Abstract: Duplication Study of Development of Risk Assessment Tool for Intraoperative Pressure Ulcers (WOCN Society 41st Annual Conference (June 6- June 10, 2009))

3422 Duplication Study of Development of Risk Assessment Tool for Intraoperative Pressure Ulcers

Marjorie L. Groom, BSN, RN, MSHCA, CWOCN, DAPWCA , Support Surfaces, Clinical Educator for Support Surfaces and CWOCN at Memorial Hospital Wound Clinic, St. Louis, MO
Duplication Study of Development of a Risk Assessment Tool for Intraoperative Pressure Ulcers
Topic: Relative to wounds Purpose: Patients undergoing surgery are at high risk of developing pressure ulcers for numerous reasons. Until recently, the intra-operative timeframe has been overlooked as a time of risk. There is no validated tool for determining which patients are at high risk during this time frame. The purpose of this study is to test one dedicated interrater that is in the operating theatre during the intra-operative period to gathering data on patients with the tool developed by the original authors.

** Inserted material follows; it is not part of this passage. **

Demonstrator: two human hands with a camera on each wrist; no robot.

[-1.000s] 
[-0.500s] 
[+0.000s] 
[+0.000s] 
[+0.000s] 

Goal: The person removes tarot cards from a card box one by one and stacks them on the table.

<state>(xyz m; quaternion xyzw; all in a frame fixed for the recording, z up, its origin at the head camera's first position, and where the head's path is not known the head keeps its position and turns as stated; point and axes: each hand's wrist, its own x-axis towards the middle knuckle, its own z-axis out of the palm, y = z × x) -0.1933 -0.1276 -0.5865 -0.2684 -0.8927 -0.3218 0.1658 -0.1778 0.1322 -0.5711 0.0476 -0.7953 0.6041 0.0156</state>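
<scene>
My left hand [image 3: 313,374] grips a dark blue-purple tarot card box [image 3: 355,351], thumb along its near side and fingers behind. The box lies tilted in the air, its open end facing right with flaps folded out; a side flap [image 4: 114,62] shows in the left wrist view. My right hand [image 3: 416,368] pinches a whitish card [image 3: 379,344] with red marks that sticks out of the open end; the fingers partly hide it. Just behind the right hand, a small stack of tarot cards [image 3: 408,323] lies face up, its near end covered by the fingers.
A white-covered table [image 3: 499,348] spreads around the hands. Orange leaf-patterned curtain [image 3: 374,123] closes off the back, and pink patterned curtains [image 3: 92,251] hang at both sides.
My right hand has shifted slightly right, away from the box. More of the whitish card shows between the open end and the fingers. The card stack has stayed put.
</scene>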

Objective: The objective is to validate the capacity of the tool to determine risk of patients undergoing surgery developing pressure ulcers during the intra operative period. The original study using the tool was done to test interrater reliability with data gathers in the operating room and reviewing the chart retrospectively was found to be unreliable. The current study was done with one data gatherer that was allowed in the operating theatre during the time of surgery with forty-two patients being followed. Outcomes: Using an Excel spreadsheet, all the data from the tool was compiled from the forty-two cases. For simple assemblage of yes/no answers the “count if” method of calculation was used to derive outcomes. Four patients developed pressure ulcers during the intra-operative period. This lends merit to the value of the tool for having indicators that may predict pressure ulcer risk in the intra-operative period. The data collected was more complete and thorough than either of the methods in the initial study. It would be indicative that an educational program on the importance of accurate data gathering within the operating theatre to again test interrater reliability could validate this tool as a method of predicting pressure ulcer formation in the intra-operative period.